A comparative study of the lipids of chylomicron membrane and fat core and of the lymph serum of dogs

Thoracic lymph was collected from 13 dogs fed corn oil and butterfat. The chylomicrons were isolated by centrifugation. The lipid composition of the fat core and the membrane of the chylomicron was compared to that of the surrounding lymph serum. The fat cores contained 90–96% triglyceride, 0.7–1.9% free cholesterol, 0.2–0.5% steryl ester, 0.9–3.5% free fatty acid and 1.4–6.1% diglyceride, but no phospholipid. The lipids of the membranes contained 58–75% phospholipid, 20–35% triglyceride, 2–5% free cholesterol, 1–2% free fatty acid, and 2–3% diglyceride, but little or no steryl ester. The membrane phospholipids were made up of 70–90% lecithin, 5–20% phosphatidyl ethanolamine, and 1–3% each of lysolecithin and sphingomyelin.
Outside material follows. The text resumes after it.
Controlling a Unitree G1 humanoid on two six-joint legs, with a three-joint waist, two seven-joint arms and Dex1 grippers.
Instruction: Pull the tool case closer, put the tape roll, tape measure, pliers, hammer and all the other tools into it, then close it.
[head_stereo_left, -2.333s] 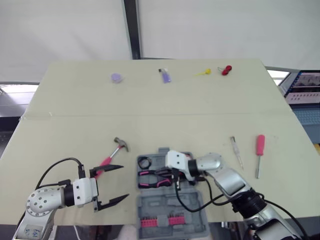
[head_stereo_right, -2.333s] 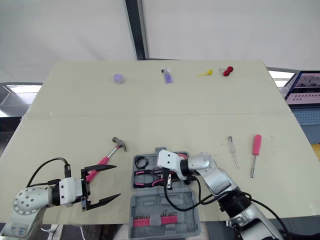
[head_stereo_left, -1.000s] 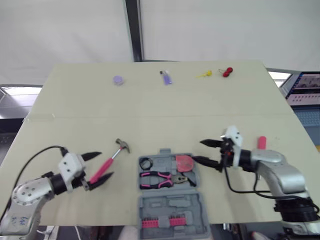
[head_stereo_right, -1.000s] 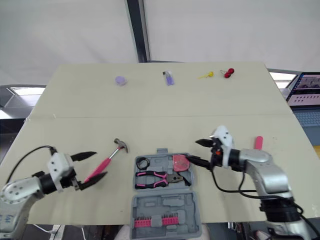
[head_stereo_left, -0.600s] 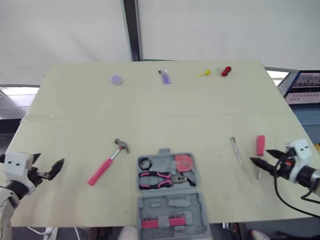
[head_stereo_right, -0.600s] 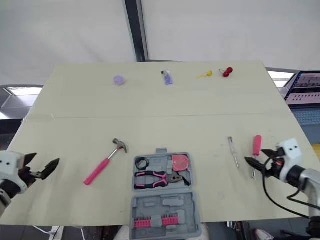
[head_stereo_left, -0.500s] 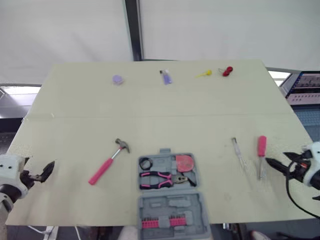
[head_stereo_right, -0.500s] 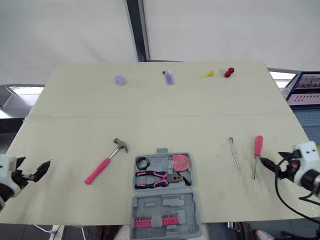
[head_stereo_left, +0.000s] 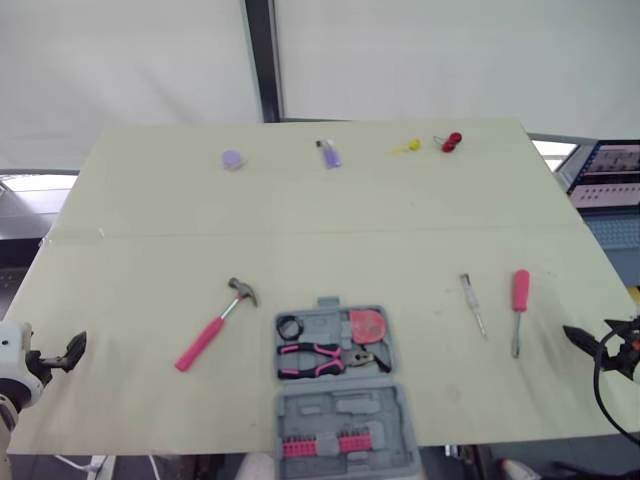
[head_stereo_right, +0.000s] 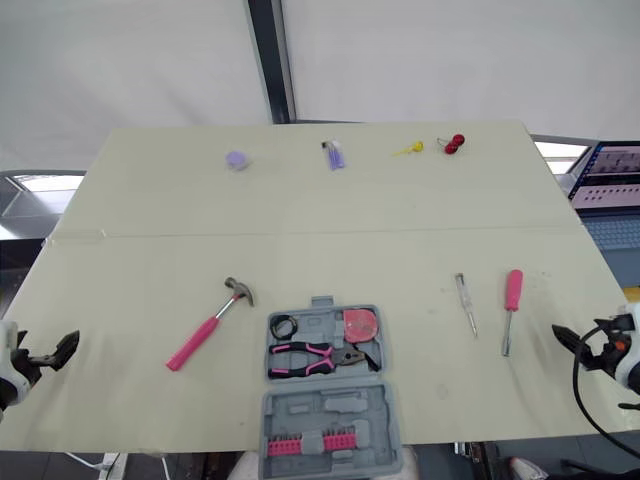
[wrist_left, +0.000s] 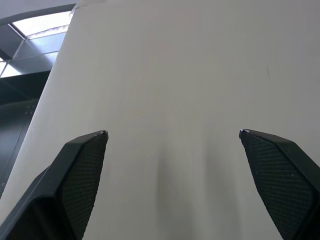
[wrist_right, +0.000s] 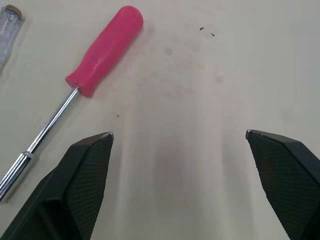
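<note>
Find tool case (head_stereo_left: 340, 385) open at near edge of counter (head_stereo_left: 300, 200), pliers (head_stereo_left: 318, 359) inside; hammer (head_stereo_left: 215, 322) lying left of it, pink screwdriver (wrist_right: 105, 50) right; note left tool (wrist_left: 173, 132) and right tool (wrist_right: 178, 133) both spread wide, empty; expect screwdriver's round handle to roll away under 1-sided contact; avoid shoving case off edge.

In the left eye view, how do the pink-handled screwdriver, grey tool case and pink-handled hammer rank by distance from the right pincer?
1. Pink-handled screwdriver, right side, nearest the right pincer.
2. Grey plastic tool case, front middle.
3. Pink-handled hammer, left side.
</note>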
The lymph serum contained 24–47% of total lipid as phospholipid, of which 70–92% was lecithin; the phosphatidyl ethanolamine, lysolecithin and sphingomyelin also present contributed 1–10% each. The neutral lipids of the lymph serum contained 49–75% triglyceride, 2–15% free cholesterol, 6–23% esterified cholesterol, 10–33% free fatty acid and 1–6% diglyceride. Alterations in dietary fat, or plant sterol supplementation led to lesser changes in the lipids of the chylomicron membranes than in the lipids of any other lymph fraction. The least variation was seen in the phospholipids. Taken in part from a PhD Thesis submitted by T. C. Huang to Queen's University, Kingston, Canada, in April 1965. Presented at the AOCS 56th Spring Meeting, Houston, May 1965.